Assignment: Tally every line in the listing that holds the string "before", then state the total and nothing more.

───── Material provided ─────

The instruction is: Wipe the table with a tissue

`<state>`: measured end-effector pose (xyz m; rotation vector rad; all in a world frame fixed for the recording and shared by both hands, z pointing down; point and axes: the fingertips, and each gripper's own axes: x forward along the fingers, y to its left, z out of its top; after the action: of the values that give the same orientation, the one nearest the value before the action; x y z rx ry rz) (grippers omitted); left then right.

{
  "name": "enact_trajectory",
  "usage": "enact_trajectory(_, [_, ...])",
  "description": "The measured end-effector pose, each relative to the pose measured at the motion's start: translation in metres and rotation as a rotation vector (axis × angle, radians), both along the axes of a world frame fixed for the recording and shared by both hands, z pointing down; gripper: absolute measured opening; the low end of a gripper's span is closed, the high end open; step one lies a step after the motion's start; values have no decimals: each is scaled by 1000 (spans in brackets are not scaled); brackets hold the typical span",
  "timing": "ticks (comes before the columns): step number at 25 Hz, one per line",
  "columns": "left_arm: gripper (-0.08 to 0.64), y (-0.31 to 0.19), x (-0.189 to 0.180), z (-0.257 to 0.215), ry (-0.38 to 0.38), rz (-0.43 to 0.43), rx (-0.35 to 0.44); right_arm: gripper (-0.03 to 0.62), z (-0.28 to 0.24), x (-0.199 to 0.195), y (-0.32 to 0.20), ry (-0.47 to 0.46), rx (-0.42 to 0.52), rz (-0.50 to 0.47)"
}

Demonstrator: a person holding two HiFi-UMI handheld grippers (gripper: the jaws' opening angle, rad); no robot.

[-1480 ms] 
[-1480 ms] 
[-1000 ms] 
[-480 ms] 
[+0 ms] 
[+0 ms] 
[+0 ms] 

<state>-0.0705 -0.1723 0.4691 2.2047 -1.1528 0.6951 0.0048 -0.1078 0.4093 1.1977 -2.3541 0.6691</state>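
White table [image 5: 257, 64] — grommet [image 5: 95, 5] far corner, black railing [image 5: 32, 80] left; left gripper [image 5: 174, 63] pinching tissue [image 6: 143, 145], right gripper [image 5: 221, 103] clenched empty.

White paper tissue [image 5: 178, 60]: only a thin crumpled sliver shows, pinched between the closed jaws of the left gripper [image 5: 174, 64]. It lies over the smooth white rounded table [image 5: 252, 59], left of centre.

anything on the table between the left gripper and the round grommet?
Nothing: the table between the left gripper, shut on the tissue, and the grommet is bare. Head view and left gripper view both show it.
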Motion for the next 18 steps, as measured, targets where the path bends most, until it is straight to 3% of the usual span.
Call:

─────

Solution to this exercise: 2